Am Anfang stand wie so oft IBM. 1932 gelangten Lochkartenmaschinen der Firma in die chinesische Stadt Nanking. Dort halfen sie wahrscheinlich beim Erstellen von medizinischen Statistiken. Im Dezember 1937 eroberten japanische Truppen im Zuge des Chinesisch-Japanischen Krieges die Stadt. Das Schicksal der IBM-Maschinen ist unbekannt.

1954 wurden in Peking die ersten Computer gezeigt; es handelte sich um drei sowjetische Analogrechner. 1956 erfolgte in der Hauptstadt der Start des noch provisorischen Instituts für Rechentechnik der Chinesischen Akademie der Wissenschaften; offiziell gegründet wurde es erst 1959. Ende 1957 kam es zu einem Abkommen zwischen der Sowjetischen und der Chinesischen Akademie der Wissenschaften über künftige Zusammenarbeit. Studenten aus China konnten nun in der UdSSR die Grundlagen des Computerbaus erlernen.

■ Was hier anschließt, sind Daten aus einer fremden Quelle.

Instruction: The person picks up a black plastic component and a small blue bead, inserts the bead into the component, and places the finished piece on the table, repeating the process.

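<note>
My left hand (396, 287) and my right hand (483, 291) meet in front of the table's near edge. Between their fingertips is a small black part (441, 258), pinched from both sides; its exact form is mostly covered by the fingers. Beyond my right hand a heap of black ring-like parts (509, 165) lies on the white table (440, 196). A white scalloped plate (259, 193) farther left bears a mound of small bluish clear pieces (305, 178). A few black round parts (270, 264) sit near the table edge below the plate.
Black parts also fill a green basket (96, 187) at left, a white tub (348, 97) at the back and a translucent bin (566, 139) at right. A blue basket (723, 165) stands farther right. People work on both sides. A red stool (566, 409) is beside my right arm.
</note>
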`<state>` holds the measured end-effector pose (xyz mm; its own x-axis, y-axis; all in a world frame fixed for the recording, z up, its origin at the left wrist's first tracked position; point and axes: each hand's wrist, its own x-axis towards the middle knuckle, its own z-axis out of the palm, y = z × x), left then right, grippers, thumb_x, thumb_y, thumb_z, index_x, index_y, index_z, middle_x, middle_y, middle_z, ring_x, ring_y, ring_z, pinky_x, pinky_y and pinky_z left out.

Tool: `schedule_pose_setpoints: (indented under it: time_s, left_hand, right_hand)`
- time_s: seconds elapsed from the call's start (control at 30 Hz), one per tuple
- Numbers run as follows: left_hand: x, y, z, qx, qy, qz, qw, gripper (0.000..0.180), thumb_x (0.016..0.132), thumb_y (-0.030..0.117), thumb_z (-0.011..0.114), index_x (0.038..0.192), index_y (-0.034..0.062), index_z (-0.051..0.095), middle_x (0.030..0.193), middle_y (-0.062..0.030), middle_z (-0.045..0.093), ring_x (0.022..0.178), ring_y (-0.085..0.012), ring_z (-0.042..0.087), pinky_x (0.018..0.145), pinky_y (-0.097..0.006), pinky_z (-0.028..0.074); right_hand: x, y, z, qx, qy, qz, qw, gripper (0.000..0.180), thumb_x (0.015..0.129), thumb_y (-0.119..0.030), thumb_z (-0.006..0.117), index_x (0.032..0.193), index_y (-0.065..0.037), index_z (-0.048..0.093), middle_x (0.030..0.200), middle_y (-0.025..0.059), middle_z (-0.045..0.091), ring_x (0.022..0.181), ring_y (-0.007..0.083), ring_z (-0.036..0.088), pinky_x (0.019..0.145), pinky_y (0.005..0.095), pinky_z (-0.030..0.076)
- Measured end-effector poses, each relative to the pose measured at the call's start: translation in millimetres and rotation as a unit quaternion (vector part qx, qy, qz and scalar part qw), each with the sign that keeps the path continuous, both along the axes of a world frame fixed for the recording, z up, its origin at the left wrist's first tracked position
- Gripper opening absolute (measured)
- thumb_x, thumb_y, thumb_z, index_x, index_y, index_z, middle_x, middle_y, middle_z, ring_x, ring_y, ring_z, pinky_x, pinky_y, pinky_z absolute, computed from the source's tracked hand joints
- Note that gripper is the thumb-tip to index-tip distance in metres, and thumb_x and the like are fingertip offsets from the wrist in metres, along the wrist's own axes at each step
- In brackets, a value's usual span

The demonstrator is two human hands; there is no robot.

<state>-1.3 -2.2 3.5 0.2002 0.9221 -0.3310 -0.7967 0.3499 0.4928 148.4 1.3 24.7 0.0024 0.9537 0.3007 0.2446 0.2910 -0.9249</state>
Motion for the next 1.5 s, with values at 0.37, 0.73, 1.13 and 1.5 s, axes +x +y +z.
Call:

Dieses chinesische Poster lobte 1958 die Erfolge der UdSSR in Wissenschaft und Technik. (Foto Kent Wang CC BY-SA 2.0)

Nach Abschluss des Abkommens schickten die Sowjets die Schaltpläne des Rechners M-3. Er enthielt 800 Röhren, 2.000 Dioden und eine Magnettrommel für 1.024 Worte zu 32 Bit. Die 738. Fabrik in Peking stellte im September 1958 einen Nachbau namens 1. August fertig: Das war der Gründungstag der chinesischen Volksbefreiungsarmee. Die Kopie war schneller als das Original. Die Chinesen fügten einen Kernspeicher, einen Lochstreifenleser und einen Drucker hinzu; der M-3 hatte einen Fernschreiber. Die Serienversion des 1. August hieß 103.

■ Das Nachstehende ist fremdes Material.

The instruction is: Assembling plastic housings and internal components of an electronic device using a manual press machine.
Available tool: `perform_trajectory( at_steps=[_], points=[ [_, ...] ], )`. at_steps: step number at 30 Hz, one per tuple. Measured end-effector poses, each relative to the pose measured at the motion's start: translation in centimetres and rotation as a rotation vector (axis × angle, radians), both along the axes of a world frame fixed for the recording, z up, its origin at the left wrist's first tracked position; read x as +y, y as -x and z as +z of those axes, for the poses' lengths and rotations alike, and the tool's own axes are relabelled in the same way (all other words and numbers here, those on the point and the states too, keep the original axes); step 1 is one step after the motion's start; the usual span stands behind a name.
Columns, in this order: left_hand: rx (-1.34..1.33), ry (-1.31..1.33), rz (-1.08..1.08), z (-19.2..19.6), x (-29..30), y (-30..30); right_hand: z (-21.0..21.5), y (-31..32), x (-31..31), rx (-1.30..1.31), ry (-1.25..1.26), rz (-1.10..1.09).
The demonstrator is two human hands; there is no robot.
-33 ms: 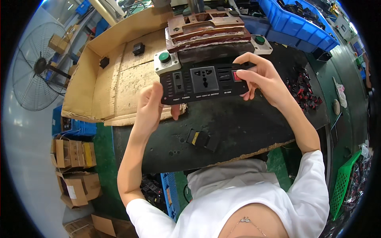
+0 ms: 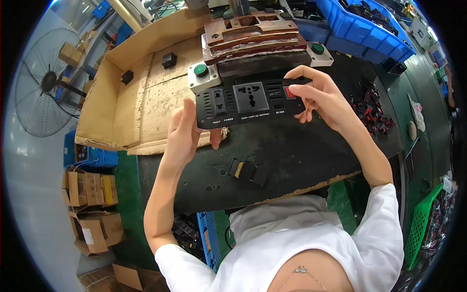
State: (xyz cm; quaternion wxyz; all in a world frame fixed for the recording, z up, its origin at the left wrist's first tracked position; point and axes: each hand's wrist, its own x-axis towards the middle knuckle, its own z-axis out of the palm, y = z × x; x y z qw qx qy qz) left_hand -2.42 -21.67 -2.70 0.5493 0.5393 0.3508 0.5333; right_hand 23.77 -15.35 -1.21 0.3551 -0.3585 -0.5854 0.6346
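Note:
A black inverter front panel (image 2: 228, 108) is held up in both hands above the dark workbench, its face toward me. In its middle is a square grey socket (image 2: 252, 97); a red rocker switch (image 2: 289, 92) sits near its right end. My left hand (image 2: 184, 129) grips the left end, thumb along the edge and fingers partly hidden underneath. On the right end, my right hand (image 2: 321, 95) holds on with its thumb beside the red switch. Behind the panel stands a press fixture (image 2: 253, 36) of stacked brown plates, flanked by green push buttons (image 2: 200, 71).
A cardboard tray (image 2: 116, 107) with small black sockets lies at left. Red and black switches (image 2: 374, 109) are heaped at right. A black part with a yellow stripe (image 2: 247, 171) rests near the front edge. Blue bins (image 2: 369, 31) stand at the back right.
My left thumb has lifted slightly and straightened at the panel's left edge. The panel has shifted only a little.

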Motion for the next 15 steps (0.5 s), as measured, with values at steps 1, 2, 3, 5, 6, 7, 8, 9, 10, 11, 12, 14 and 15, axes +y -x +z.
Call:
perform_trajectory(
  at_steps=[1, 2, 3, 5, 6, 7, 8, 9, 10, 11, 12, 14, 15],
  points=[
    [-0.024, 0.065, -0.019, 0.1, -0.1, 0.0, 0.1, 0.1, 0.1, 0.000, 0.001, -0.002],
    [-0.049, 0.129, -0.038, 0.1, -0.1, 0.0, 0.2, 0.2, 0.2, 0.015, 0.113, -0.016],
    [-0.049, 0.131, -0.040, 0.1, 0.0, 0.1, 0.3, 0.3, 0.2, 0.030, 0.224, -0.029],
    [-0.054, 0.111, -0.159, 0.1, 0.1, 0.4, 0.1, 0.3, 0.4, 0.021, 0.236, -0.021],
    [-0.138, 0.111, -0.235, -0.3, 0.3, 0.8, 0.0, 0.2, 0.5, 0.030, 0.256, -0.006],
    [-0.139, 0.111, -0.237, -0.3, 0.4, 0.7, -0.2, 0.2, 0.6, 0.039, 0.277, 0.010],
    [-0.147, 0.059, -0.247, -0.2, 0.5, 0.6, -0.3, 0.2, 0.5, 0.038, 0.277, 0.008],
    [-0.155, 0.007, -0.257, -0.2, 0.6, 0.5, -0.4, 0.3, 0.4, 0.104, 0.247, 0.009],
    [-0.155, 0.007, -0.259, -0.3, 0.5, 0.2, -0.6, 0.3, 0.4, 0.169, 0.216, 0.010],
    [-0.237, 0.013, -0.167, -0.5, 0.2, -0.5, -0.9, 0.3, 0.4, 0.169, 0.216, 0.008],
    [-0.319, 0.018, -0.075, -0.7, 0.1, -1.0, -1.3, 0.3, 0.6, 0.211, 0.121, 0.019],
    [-0.240, 0.027, -0.102, -1.4, 0.1, -1.3, -0.9, 0.4, 0.3, 0.259, -0.014, 0.064],
    [-0.160, 0.037, -0.128, -1.7, 0.1, -1.4, -1.1, 0.5, 0.1, 0.259, -0.015, 0.064]
  ],
)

Wo ein 103 läuft, ist ein 104 nicht fern, und er erschien im September 1959. Der chinesische Computer basierte auf dem russischen Großrechner BESM-II. Im 104 steckten 5.000 Röhren, zwei Magnettrommeln und ein Kernspeicher; außerdem war noch ein Magnetband-Laufwerk angeschlossen. Die Wortlänge betrug 39 Bit und die Zugriffzeit zehn Mikrosekunden. Der Computer erledigte im Durchschnitt 10.000 Operationen pro Sekunde. Bei der Konstruktion der beiden Systeme halfen sowjetische Experten.

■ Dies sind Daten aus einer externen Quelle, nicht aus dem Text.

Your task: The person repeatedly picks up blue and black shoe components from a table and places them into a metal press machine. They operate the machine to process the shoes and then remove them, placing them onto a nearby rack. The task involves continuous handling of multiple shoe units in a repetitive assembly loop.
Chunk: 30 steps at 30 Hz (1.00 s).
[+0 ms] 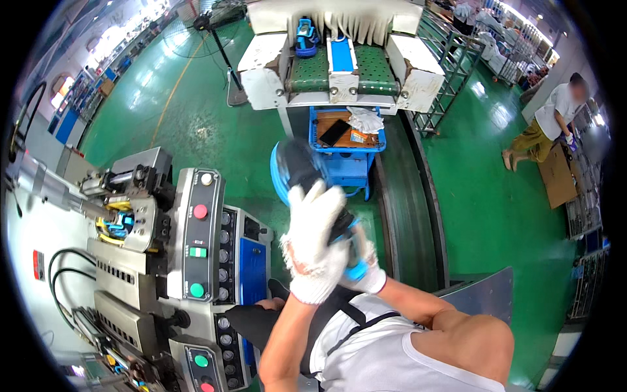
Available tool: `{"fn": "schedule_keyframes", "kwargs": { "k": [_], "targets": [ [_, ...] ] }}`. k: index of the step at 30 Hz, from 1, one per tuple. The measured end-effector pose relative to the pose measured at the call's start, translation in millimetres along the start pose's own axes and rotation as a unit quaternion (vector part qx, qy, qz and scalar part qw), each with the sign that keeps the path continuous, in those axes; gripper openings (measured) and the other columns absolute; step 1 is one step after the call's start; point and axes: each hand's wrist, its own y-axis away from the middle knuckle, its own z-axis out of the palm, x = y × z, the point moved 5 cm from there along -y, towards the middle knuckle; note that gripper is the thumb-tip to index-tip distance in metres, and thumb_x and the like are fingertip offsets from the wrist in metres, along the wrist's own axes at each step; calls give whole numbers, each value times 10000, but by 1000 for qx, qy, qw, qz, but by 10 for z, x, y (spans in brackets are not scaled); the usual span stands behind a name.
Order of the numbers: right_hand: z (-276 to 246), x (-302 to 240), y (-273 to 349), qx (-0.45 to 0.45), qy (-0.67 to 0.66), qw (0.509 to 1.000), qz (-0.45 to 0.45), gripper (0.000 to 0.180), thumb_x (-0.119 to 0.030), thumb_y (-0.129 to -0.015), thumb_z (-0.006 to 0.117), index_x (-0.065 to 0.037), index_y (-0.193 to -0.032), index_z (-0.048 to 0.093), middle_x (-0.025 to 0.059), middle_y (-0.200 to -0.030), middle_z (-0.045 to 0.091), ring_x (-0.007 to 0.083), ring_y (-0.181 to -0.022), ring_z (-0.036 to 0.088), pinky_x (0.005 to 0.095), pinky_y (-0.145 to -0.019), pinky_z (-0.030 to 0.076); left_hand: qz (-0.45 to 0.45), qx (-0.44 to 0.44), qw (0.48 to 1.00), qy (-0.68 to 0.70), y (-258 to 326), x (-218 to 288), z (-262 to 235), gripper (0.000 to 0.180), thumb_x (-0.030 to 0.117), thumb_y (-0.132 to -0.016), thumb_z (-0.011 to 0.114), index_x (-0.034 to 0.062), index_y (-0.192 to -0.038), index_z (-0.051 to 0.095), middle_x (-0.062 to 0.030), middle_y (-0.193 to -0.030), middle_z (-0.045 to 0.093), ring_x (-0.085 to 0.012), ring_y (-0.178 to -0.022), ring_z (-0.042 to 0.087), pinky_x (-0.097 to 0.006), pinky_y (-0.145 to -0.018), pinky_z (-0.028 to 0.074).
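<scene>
Both of my gloved hands are on one thing — a black shoe with a bright blue sole (295,171), held up in front of my chest, over the green floor (196,124). My left hand (315,243) is wrapped around the rear part of it, fingers clenched over the upper; my right hand (366,274) sits lower and behind, cupping the heel end, though the left glove hides most of it and I cannot tell how tightly it closes.

The shoe's long axis runs from my hands up and to the left, away from me, so the toe leads and the heel stays in my grip. The sole faces left, toward the press machine (140,215) with its button panel (199,235). That machine lies to my left and slightly below the shoe, so the left hand is the nearer one to it. The blue cart (346,163) and the green conveyor (312,72) stand well beyond the toe — straight ahead, apart from the shoe.
</scene>
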Motion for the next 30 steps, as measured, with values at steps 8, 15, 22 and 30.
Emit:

1960 endeten allerdings die freundschaftlichen Beziehungen der zwei kommunistischen Großmächte. Gemeinsame technische Unternehmungen wurden gestoppt. Die sowjetischen Computerexperten kehrten in die Heimat zurück. Ihre chinesischen Kollegen hatten aber schon vorher begonnen, einen eigenen Entwurf zu realisieren. Das war der Röhrenrechner 107; er nahm im April 1960 den Betrieb auf. Viel wissen wir nicht über ihn, bekannt ist jedoch, dass seine Zentraleinheit von einer Frau entwickelt wurde: Xia Peisu. („Xia“ ist der Familien- und „Peisu“ der Vorname.)

Xia Peisu als junge Studentin 1946 in Chongquin

Geboren wurde Xia Peisu am 28. Juli 1923 in Chongquin – früher Tschungking genannt – am Jangtsekiang; ihre Eltern waren Lehrer. Sie besuchte das Gymnasium; von 1940 bis 1947 studierte sie Elektrotechnik in ihrer Heimatstadt. 1947 setzte sie das Studium in Europa fort. Im schottischen Edinburgh machte sie ihren Doktor in Ingenieurwissenschaften, außerdem heiratete sie. Mit ihrem Ehemann, dem Physiker Yang Liming, kehrte sie 1951 nach China zurück. In Peking erhielt sie eine Stelle in der Tsinghua-Universität.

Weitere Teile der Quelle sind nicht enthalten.